GIVEN ENTRIES START
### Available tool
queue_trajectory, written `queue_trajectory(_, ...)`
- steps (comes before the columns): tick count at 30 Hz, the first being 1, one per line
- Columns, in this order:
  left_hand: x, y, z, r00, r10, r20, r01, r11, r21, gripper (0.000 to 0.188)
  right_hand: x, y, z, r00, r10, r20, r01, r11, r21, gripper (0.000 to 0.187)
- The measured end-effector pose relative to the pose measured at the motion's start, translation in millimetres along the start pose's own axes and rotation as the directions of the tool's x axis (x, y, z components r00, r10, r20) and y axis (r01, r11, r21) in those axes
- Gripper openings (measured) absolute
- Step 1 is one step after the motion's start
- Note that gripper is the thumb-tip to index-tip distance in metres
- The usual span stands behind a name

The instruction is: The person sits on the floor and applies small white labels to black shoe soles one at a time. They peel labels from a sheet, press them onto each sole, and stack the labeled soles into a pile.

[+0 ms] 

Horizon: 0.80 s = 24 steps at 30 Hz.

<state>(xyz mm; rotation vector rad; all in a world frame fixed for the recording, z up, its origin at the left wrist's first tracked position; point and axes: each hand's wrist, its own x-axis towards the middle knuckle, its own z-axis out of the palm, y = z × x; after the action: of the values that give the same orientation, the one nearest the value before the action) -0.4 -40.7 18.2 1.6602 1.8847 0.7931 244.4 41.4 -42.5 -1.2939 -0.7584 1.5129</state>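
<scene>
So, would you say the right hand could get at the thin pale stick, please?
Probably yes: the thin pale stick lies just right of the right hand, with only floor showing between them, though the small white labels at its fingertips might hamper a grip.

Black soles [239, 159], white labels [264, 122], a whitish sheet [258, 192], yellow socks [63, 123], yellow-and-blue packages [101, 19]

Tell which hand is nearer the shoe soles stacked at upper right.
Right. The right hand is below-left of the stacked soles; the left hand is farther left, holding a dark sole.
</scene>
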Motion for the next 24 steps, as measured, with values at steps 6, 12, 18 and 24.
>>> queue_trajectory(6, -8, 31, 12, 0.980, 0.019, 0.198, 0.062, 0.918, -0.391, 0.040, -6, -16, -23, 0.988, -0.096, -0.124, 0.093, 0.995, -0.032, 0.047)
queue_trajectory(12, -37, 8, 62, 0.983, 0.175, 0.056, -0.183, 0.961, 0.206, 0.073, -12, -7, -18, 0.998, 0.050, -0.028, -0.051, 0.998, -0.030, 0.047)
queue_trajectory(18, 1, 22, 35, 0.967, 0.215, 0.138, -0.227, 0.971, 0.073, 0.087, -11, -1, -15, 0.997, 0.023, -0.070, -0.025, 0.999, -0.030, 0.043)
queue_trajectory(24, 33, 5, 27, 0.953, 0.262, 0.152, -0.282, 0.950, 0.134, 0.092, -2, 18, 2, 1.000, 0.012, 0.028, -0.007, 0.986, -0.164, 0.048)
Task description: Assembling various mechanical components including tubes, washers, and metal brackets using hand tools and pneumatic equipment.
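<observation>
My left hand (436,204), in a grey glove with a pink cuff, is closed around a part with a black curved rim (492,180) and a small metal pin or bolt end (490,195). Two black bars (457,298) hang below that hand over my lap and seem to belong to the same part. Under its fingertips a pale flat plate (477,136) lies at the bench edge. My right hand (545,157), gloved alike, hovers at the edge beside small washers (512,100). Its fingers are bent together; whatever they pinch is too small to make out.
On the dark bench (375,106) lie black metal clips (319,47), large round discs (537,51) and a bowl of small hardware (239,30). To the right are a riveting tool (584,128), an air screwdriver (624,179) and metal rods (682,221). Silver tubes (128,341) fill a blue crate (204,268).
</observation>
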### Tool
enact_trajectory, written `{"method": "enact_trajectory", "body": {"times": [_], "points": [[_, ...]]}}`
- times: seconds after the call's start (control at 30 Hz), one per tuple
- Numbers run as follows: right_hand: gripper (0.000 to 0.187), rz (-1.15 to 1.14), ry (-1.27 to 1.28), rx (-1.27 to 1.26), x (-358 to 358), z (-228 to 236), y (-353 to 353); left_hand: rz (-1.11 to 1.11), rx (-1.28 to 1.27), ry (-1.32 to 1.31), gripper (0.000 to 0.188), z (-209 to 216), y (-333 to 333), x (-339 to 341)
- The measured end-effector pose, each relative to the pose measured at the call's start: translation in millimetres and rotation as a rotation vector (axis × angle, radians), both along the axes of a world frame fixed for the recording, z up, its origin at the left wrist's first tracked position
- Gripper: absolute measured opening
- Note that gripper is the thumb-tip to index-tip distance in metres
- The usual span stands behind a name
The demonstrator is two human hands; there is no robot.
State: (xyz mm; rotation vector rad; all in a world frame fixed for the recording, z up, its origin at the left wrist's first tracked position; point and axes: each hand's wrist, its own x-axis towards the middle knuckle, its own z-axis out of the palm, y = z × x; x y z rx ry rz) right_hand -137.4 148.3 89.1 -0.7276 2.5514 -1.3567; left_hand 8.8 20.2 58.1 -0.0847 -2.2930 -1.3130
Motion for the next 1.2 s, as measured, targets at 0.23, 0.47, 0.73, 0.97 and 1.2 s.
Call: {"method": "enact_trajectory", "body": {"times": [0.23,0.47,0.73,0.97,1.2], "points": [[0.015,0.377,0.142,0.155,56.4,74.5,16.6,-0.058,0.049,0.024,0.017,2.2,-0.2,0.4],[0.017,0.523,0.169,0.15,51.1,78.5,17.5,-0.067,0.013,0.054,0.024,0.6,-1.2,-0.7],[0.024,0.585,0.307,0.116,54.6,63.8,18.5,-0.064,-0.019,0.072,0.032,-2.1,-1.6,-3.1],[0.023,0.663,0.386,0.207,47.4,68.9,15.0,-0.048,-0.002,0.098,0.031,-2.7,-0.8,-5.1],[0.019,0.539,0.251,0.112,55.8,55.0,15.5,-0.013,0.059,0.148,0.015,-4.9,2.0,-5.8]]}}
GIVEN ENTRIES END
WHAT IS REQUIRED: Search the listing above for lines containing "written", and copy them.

OUTPUT OF THE TASK:
queue_trajectory, written `queue_trajectory(_, ...)`
enact_trajectory, written `{"method": "enact_trajectory", "body": {"times": [_], "points": [[_, ...]]}}`

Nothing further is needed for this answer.